WHAT TO WORK ON: Each line of the data below that includes the string "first" must be copied.

[Extracted records]

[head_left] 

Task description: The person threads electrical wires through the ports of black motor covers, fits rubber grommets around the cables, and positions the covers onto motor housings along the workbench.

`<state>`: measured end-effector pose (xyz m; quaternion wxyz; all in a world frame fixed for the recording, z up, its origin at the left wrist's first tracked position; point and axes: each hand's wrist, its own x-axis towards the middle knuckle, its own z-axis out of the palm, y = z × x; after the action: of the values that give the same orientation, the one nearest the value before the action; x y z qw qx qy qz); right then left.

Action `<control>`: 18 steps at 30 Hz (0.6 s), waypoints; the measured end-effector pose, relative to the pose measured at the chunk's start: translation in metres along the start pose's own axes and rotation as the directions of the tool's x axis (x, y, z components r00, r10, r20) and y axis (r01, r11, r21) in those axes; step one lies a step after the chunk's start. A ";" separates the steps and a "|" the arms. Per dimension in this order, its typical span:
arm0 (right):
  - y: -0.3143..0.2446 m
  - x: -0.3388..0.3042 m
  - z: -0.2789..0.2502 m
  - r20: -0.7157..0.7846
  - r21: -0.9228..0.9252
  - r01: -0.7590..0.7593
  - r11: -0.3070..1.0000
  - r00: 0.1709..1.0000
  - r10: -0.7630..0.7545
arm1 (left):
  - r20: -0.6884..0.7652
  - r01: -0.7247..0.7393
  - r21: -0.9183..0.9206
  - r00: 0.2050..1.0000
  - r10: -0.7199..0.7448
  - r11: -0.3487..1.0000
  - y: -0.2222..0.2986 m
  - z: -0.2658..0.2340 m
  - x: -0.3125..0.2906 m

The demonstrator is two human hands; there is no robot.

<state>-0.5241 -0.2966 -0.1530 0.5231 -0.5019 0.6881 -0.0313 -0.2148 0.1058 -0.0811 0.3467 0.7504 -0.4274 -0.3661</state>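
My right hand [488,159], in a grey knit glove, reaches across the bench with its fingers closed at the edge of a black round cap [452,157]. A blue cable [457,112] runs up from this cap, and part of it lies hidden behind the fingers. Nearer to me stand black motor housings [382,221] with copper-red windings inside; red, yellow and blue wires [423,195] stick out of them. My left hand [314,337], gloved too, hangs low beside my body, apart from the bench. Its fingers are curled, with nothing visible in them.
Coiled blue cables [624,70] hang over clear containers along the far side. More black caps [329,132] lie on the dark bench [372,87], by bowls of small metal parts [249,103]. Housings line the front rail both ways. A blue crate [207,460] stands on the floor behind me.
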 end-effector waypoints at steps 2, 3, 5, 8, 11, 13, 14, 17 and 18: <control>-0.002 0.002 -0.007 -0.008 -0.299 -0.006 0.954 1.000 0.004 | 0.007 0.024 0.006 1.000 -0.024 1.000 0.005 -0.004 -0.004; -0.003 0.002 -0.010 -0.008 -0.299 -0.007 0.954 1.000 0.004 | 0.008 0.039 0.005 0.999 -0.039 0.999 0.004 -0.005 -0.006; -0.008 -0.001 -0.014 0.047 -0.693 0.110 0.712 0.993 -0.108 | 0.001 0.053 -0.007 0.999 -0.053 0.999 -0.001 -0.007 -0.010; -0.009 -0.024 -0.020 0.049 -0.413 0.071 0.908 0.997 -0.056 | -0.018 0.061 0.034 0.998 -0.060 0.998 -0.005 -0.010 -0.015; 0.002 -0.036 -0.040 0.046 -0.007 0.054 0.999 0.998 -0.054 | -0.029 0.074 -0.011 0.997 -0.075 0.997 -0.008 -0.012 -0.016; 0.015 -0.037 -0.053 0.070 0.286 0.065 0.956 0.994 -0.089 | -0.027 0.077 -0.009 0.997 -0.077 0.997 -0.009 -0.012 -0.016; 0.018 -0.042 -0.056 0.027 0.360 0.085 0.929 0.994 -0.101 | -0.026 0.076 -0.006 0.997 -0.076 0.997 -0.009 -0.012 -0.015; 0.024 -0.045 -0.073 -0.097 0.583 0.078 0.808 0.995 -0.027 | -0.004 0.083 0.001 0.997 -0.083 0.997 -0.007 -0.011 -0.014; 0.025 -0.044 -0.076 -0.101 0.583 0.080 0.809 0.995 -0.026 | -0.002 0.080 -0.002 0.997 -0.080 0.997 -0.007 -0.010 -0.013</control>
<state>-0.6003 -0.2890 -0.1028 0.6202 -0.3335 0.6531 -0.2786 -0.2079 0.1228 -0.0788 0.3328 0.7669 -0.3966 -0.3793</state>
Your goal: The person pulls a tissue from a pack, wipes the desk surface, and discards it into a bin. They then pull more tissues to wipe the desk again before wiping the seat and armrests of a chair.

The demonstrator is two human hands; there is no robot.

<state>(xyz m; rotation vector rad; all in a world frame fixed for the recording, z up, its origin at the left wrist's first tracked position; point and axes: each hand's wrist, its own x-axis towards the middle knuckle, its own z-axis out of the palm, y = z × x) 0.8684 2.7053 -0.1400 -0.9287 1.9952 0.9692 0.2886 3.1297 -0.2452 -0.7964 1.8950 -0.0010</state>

RESPONSE TO THIS TASK:
`<state>`: measured end-effector pose (xyz m; quaternion wxyz; all in a world frame fixed for the recording, z up, its origin at the left wrist's first tracked position; point and axes: each hand's wrist, its own x-axis towards the middle knuckle, its own z-axis out of the palm, y = z × x; after the action: of the values that give the same orientation, the one nearest the value before the action; x y z qw qx qy qz); right then left.
<state>(xyz m; rotation vector rad; all in a world frame fixed for the recording, z up, its origin at the left wrist's first tracked position; point and axes: each hand's wrist, its own x-axis towards the middle knuckle, its own z-axis out of the palm, y = z × x) 0.8684 2.7053 -0.1400 -0.9287 1.9952 0.9692 0.2886 3.1297 -0.2452 -0.7964 1.8950 -0.0010</state>

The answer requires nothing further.